H-Arg(NO2)-Obzl, also known as Nω-nitro-L-arginine benzyl ester, is a chemical compound often used in biochemical research. Here are some key applications of H-Arg(NO2)-Obzl:

Enzyme Inhibition Studies: H-Arg(NO2)-Obzl is commonly used as an inhibitor in enzyme studies to probe the function of nitric oxide synthase (NOS). By binding to the active sites of NOS, it helps researchers understand the enzyme’s role in various physiological processes. This information can be crucial for developing therapeutic strategies for conditions involving nitric oxide signaling.

Nitric Oxide Pathway Research: In cellular and molecular biology, H-Arg(NO2)-Obzl is employed to study nitric oxide (NO) synthesis and signaling pathways. By inhibiting NO production, researchers can observe the downstream effects and uncover the role of NO in cell signaling, vascular regulation, and immune response. This knowledge can pave the way for new insights into cardiovascular and neurodegenerative diseases.

Drug Development: H-Arg(NO2)-Obzl serves as a pharmacological tool in the development of drugs targeting the nitric oxide pathway. Its selective inhibition of NOS can help identify potential therapeutic targets and lead compounds for treating diseases associated with dysregulated nitric oxide levels, such as hypertension and inflammatory disorders. Researchers use it to validate the efficacy and specificity of new drug candidates.

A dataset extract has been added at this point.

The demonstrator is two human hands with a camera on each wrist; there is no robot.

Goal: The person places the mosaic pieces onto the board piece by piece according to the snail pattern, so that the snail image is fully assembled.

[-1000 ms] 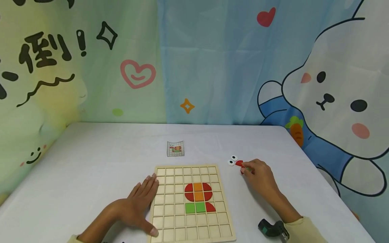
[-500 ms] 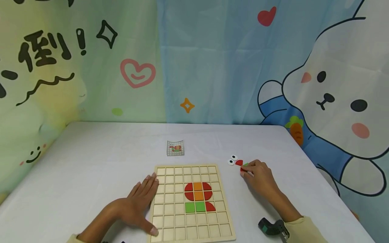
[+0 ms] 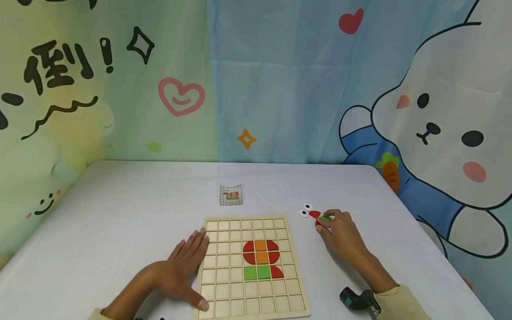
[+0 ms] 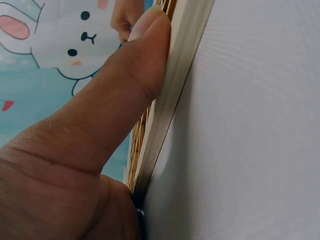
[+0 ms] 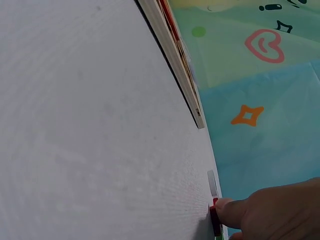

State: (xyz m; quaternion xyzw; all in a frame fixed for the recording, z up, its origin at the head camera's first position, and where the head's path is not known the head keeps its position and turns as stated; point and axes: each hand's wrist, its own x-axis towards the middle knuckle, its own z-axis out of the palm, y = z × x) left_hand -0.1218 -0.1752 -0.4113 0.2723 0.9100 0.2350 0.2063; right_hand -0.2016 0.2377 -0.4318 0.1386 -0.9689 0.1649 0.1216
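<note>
My left hand [image 3: 178, 271] lies spread along the left side of a wooden grid board [image 3: 224, 284], its thumb and fingertips on the edge. On the board sit red quarter-round tiles [image 3: 274, 258], orange square tiles [image 3: 262, 258] and green square tiles [image 3: 250, 274]. To the right of the board, my right hand [image 3: 342, 233] pinches a small red tile [image 5: 215, 220] with thumb and finger just over the cloth. A green tile [image 3: 326, 218] shows between these fingers, partly covered. Another red piece [image 3: 314, 214] and two round eye pieces [image 3: 306, 210] lie beside the fingertips.
A small picture card [image 3: 230, 195] stands behind the board on the white-covered table [image 3: 140, 209]. A dark wrist device [image 3: 356, 301] sits by the right sleeve. A printed cloth backdrop [image 3: 272, 89] hangs behind the table.
My right index finger has shifted slightly right and away from the thumb, showing more of the green tile between them. The left hand and the board have stayed still.
</note>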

Biomedical Research: In the field of biomedical research, H-Arg(NO2)-Obzl is utilized to explore the physiological and pathophysiological roles of nitric oxide. It helps in elucidating NO’s involvement in processes like blood flow regulation, neurotransmission, and immune defense. This compound provides a basis for better understanding how nitric oxide contributes to health and disease, guiding future research endeavors.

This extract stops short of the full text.